Stored data entries:
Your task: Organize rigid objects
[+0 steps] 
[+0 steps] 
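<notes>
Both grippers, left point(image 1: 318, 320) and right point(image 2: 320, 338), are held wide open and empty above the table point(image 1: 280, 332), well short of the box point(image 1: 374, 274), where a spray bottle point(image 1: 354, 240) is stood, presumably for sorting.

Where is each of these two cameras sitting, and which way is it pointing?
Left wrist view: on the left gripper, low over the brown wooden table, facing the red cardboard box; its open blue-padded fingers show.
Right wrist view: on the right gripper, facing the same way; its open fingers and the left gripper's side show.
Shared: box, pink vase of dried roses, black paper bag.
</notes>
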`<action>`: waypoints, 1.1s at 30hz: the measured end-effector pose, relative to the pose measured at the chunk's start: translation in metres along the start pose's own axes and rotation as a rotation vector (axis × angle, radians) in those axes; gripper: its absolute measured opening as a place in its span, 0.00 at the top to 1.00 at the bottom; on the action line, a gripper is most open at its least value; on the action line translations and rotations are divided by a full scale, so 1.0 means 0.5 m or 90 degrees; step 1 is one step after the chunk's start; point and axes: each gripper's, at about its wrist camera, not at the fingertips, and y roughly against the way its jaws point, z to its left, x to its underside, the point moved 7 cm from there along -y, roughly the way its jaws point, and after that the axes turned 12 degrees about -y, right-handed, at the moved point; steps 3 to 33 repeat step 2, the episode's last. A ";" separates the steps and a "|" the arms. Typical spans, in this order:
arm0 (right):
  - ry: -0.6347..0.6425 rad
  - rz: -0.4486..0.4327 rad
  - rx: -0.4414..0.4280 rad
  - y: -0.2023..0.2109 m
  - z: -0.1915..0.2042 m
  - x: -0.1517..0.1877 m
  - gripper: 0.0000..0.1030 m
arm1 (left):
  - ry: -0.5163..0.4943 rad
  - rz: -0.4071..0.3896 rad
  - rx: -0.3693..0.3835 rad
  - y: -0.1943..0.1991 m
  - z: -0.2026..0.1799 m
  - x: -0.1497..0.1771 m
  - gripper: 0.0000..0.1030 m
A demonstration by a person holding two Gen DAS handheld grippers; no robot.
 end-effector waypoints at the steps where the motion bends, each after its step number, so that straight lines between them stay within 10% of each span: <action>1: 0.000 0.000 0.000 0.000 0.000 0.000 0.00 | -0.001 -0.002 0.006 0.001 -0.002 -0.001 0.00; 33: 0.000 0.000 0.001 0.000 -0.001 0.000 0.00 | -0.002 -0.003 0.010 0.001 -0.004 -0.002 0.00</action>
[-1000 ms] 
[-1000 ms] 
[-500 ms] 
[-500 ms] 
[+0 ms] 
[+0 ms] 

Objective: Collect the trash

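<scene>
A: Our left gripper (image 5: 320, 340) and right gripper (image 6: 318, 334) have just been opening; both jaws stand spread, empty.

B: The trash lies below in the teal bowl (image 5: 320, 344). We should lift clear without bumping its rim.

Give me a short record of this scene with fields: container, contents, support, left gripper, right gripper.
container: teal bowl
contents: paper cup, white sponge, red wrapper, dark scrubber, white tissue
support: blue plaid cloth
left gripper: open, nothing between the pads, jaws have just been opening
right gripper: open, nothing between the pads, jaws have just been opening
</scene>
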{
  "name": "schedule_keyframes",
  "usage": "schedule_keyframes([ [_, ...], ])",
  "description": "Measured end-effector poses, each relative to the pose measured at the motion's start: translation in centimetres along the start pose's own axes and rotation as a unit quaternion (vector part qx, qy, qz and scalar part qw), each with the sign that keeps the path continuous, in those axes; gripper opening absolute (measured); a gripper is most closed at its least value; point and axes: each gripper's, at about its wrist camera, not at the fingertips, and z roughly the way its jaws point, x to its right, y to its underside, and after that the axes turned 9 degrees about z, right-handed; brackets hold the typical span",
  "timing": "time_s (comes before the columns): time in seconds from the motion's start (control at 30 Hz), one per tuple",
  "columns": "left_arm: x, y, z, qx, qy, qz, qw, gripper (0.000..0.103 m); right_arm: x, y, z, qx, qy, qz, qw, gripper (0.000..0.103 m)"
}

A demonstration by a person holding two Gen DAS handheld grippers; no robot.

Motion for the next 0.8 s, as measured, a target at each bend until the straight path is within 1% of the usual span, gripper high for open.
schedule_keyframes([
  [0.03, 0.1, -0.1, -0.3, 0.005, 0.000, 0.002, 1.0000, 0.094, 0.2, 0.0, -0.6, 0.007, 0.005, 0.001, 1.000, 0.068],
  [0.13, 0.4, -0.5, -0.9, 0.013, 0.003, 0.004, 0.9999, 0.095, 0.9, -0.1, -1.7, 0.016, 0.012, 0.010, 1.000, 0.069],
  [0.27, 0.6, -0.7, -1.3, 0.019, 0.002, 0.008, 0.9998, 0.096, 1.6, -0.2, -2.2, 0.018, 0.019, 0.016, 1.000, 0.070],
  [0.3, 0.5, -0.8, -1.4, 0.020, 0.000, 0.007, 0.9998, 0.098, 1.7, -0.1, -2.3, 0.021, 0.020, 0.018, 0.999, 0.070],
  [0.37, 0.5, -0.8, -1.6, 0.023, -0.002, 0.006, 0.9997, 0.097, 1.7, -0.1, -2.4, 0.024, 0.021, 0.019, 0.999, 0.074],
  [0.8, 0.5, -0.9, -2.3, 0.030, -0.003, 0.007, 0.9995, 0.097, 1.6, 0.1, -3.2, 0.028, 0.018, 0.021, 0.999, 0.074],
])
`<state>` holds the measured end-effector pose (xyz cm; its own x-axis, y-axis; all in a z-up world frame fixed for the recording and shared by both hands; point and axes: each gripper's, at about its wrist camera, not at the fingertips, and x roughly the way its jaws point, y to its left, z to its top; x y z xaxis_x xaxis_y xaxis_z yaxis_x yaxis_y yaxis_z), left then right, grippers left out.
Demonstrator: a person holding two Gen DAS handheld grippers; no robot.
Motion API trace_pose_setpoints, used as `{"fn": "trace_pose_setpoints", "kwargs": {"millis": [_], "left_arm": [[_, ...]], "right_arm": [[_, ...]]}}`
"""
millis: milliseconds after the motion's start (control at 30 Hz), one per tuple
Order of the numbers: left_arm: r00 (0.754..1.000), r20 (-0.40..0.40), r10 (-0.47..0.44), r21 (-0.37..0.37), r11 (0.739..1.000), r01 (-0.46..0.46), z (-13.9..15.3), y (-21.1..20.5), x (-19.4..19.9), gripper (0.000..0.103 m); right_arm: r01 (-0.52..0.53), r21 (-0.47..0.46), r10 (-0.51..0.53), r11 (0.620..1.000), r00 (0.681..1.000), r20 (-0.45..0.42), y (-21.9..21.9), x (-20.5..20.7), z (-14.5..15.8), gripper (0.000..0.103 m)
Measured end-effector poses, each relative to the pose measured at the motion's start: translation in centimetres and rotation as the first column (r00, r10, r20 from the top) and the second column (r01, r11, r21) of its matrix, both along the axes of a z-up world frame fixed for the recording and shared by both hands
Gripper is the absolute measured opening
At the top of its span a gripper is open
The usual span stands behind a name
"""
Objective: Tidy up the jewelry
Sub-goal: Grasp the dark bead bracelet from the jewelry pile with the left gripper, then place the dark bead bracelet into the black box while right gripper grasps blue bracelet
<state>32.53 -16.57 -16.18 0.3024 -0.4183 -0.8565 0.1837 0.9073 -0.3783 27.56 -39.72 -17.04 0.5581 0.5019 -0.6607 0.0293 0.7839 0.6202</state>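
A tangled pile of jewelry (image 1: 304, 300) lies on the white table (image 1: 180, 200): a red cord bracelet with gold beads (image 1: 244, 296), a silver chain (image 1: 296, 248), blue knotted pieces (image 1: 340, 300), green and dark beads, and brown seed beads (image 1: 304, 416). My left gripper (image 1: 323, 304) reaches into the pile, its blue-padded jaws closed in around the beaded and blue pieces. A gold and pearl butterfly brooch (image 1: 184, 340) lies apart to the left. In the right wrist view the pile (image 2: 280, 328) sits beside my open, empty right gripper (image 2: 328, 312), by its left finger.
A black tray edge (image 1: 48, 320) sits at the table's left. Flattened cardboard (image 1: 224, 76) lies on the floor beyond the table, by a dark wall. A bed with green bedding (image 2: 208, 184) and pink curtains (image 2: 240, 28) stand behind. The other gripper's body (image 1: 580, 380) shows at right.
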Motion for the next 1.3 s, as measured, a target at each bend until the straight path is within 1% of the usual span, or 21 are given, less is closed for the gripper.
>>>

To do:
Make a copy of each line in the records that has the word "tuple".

Answer space:
  "timing": "time_s (comes before the columns): time in seconds from the motion's start (control at 30 Hz), one per tuple",
millis: milliseconds after the motion's start (control at 30 Hz), one per tuple

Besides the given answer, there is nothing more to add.